Thread: Dimensional modeling problem - multivalued dimensions and avg aggregation function

1. Junior Member
Join Date
Dec 2016
Posts
19

Dimensional modeling problem - multivalued dimensions and avg aggregation function

Hello,

I'm facing a problem regarding dimensional modeling, in which I need to model a cube that has a multivalued dimension, and a fact measure whose aggregation function is the Average. I'll give a detailed explanation of my problem.

l'm using the pentaho bi-server and the saiku analytics plugin to model data coming from a school. The problem is quiet simple: I need to store which grade every student has received for each course they have taken. So the dimensions are student and course, and the measure of the fact table is the grade. The aggregation function to the grade measure is the average function. This way, if I filter only by students, I get the overall average grade of that student, considering all courses. The problem is the requirement for a third dimension: hobbies.

According to the business rules, one student can have multiple hobbies, and there is no fixed static number of hobbies. This is a problem of multivalued dimension (http://www.kimballgroup.com/2014/05/...table-detours/).

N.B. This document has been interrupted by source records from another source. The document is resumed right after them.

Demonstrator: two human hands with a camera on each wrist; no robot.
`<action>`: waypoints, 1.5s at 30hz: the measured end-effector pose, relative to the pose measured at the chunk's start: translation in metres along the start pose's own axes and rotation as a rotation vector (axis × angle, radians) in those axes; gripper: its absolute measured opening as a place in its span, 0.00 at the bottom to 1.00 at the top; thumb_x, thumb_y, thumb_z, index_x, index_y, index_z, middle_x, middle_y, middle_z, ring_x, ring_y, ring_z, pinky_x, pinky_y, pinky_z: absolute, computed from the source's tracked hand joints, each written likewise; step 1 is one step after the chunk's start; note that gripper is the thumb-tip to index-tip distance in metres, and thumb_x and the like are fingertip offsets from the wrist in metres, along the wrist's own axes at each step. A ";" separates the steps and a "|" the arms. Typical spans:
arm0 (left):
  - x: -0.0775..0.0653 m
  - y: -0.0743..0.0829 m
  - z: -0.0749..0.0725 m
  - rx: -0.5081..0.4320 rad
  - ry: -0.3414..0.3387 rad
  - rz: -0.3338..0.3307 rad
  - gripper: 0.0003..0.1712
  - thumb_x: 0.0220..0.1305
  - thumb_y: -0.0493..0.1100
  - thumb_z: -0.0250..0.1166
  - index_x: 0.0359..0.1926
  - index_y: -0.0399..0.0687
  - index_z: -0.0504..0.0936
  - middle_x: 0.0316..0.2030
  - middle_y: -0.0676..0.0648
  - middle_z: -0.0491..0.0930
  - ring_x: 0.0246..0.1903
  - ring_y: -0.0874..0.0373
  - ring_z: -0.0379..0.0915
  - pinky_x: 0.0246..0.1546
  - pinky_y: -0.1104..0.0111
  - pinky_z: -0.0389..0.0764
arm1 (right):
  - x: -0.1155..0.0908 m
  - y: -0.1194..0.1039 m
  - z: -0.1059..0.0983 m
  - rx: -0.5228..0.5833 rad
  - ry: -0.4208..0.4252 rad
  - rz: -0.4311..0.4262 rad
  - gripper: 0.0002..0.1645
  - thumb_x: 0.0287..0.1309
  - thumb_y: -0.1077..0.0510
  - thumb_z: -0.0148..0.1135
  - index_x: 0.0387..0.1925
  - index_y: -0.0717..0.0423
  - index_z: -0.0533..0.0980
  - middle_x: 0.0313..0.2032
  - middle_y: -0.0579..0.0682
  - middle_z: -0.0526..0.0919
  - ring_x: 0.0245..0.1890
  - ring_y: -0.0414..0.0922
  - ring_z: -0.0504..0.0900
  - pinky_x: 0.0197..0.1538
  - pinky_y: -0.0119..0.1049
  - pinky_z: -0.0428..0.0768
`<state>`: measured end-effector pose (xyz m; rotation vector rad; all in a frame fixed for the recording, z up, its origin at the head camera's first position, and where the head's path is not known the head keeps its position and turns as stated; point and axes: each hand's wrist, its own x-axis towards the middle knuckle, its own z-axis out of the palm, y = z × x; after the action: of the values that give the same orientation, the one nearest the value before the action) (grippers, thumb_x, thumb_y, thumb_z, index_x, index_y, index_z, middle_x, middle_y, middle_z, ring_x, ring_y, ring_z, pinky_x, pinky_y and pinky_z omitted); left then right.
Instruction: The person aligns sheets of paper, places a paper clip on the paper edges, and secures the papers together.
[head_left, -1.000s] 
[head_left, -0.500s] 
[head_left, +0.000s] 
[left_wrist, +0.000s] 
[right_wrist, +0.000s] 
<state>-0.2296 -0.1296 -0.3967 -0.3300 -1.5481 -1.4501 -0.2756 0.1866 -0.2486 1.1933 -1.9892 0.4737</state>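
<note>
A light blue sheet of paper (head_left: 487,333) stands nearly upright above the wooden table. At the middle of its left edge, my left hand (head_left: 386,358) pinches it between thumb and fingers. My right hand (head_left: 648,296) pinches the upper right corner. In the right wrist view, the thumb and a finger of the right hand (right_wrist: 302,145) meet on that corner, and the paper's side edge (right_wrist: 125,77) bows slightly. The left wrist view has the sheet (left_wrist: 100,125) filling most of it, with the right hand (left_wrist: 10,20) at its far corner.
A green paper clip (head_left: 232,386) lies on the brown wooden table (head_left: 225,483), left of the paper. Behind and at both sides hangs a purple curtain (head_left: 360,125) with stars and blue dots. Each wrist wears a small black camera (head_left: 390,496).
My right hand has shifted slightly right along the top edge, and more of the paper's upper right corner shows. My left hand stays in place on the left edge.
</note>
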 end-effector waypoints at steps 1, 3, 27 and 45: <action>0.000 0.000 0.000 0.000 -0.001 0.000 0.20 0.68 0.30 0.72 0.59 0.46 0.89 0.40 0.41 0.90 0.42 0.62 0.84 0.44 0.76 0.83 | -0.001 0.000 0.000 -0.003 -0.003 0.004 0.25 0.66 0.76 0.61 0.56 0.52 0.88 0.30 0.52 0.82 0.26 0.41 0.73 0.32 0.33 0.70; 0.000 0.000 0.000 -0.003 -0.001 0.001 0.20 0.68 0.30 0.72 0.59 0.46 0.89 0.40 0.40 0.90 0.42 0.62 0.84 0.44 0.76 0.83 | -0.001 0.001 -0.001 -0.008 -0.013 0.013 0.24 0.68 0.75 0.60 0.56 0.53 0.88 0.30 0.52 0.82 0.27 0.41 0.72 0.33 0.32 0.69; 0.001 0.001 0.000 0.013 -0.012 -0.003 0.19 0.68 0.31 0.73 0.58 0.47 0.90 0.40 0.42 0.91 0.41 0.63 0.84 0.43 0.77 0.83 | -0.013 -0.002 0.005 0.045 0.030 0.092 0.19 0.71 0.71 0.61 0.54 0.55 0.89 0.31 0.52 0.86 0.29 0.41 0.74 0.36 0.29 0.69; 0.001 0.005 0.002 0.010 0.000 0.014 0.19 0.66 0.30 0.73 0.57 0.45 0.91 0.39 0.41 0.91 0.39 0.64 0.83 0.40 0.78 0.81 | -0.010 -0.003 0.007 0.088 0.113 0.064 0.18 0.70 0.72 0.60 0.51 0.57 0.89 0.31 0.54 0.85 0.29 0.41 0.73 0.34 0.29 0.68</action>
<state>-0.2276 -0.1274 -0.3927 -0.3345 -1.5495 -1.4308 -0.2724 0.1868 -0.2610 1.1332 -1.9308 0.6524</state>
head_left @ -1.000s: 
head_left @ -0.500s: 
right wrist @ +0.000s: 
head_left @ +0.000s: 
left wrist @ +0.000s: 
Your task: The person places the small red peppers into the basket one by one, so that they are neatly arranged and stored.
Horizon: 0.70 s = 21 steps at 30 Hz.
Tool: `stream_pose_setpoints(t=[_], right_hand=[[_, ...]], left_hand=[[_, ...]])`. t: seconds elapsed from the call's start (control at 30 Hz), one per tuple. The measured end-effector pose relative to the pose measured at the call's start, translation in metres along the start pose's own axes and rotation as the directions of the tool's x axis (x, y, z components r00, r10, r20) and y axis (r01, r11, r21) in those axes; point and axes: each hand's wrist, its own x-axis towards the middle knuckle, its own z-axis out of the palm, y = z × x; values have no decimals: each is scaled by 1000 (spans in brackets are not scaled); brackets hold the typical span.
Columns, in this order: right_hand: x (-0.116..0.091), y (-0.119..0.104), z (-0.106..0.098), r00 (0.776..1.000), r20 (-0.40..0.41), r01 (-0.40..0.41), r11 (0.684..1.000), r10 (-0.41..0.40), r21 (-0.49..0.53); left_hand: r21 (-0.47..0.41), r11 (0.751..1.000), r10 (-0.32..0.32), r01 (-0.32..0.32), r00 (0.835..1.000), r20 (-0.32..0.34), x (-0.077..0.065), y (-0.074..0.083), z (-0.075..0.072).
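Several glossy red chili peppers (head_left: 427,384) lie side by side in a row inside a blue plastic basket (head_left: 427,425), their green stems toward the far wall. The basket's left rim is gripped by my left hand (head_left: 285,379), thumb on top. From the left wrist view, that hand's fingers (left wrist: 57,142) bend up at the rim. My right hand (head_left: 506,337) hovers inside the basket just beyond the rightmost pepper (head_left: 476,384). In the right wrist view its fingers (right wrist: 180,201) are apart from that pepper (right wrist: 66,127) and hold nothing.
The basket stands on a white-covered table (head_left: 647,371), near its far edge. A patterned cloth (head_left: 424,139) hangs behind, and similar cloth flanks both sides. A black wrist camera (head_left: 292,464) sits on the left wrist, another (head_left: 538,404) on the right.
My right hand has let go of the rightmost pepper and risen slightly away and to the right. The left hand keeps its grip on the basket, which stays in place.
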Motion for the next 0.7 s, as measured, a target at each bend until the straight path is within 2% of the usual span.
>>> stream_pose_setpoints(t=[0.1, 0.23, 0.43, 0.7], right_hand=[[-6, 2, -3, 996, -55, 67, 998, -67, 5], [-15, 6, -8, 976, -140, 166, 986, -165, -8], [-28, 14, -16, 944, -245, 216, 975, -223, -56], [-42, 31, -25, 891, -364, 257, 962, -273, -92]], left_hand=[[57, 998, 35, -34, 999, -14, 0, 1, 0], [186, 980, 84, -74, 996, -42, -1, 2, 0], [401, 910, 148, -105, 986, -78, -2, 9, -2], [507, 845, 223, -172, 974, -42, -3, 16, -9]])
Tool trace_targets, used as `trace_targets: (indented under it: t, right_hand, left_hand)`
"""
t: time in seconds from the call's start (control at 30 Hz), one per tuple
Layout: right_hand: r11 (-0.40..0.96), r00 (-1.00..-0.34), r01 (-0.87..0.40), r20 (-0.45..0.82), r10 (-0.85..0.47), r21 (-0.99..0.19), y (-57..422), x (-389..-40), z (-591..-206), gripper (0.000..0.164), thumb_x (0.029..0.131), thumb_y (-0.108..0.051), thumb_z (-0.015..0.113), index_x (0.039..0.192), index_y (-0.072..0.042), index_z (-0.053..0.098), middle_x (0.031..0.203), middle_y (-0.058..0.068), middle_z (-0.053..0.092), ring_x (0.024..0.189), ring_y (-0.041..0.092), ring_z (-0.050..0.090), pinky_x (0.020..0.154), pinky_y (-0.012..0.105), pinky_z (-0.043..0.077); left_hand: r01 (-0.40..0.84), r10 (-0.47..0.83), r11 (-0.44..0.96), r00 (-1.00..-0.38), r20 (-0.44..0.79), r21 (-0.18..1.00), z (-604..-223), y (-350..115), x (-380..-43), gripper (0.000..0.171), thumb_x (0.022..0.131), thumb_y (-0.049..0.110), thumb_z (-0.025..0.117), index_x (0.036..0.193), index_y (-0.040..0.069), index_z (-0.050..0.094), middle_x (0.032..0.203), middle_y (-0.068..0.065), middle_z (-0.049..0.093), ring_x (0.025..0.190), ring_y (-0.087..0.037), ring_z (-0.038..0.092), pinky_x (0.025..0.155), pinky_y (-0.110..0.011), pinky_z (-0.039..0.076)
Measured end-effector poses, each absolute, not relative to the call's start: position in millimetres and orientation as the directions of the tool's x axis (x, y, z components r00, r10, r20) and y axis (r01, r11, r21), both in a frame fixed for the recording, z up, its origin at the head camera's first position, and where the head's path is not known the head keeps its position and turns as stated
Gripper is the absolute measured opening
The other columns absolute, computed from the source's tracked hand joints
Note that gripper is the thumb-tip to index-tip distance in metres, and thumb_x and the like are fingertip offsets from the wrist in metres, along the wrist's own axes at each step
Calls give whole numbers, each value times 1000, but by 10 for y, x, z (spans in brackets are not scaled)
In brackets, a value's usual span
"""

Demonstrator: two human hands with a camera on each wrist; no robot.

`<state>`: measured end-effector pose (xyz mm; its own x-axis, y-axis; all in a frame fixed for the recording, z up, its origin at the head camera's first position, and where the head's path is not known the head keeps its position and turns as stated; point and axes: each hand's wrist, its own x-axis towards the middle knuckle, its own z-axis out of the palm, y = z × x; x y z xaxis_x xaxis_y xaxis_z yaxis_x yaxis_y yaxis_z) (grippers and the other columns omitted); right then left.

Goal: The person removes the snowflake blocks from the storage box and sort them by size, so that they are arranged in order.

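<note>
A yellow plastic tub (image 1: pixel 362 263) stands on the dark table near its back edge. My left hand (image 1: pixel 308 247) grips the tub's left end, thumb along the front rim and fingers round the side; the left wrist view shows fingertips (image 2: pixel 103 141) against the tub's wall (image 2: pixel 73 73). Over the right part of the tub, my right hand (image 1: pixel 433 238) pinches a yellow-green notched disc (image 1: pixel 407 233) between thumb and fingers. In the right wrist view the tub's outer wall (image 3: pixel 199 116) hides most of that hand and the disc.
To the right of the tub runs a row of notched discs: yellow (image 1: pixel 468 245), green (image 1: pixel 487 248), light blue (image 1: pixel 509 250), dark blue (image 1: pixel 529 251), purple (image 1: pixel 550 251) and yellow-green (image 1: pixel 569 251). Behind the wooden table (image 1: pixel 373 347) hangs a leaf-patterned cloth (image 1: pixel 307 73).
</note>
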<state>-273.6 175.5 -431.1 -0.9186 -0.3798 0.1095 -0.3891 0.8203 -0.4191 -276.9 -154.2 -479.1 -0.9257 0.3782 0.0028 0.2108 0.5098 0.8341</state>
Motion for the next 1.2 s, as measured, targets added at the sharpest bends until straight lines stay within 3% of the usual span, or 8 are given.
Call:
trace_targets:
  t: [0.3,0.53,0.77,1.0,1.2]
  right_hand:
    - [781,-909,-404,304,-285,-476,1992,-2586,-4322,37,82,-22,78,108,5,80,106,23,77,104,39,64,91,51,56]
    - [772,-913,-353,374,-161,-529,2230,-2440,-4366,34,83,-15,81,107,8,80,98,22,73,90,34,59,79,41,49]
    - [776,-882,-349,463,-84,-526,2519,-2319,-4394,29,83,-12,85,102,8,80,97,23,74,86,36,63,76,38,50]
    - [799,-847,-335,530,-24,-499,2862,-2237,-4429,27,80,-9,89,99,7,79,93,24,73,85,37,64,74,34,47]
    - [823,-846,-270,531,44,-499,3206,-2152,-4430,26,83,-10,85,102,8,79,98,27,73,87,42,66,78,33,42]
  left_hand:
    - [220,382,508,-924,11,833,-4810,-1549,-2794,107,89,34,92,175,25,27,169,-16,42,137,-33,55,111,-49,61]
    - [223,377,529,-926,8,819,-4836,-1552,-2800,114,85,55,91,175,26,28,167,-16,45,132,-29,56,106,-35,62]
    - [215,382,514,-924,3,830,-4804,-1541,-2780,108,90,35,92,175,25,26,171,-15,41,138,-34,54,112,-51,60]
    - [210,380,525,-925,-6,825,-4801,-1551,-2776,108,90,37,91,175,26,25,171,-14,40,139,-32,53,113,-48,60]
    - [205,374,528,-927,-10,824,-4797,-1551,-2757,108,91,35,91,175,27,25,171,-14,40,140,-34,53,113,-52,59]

As I need to provide the possibility for the user to drill-down per hobby, I can't just use a single string to describe all hobbies for a student like this: "Gaming, Sports, Reading". For example, the use may need to know the average grade of students whose hobbies includes Gaming, and compare that grade with the average grade obtained by students that enjoy Reading.

Does anyone know how to solve this problem?

Edit:I just forgot to write that I tried the bridge solution described in the link mentioned, and modeled the fact table using a weight measure column. However the average aggregation function does not work as properly as the sum function, when the user performs drill-down operations or filtering for 2 or 3 specific hobbies. I've attached two images, one that describes the bridge table configuration, and other that shows a constructed view, necessary for analyzing using the Saiku Plugin, in the pentaho bi-server platform.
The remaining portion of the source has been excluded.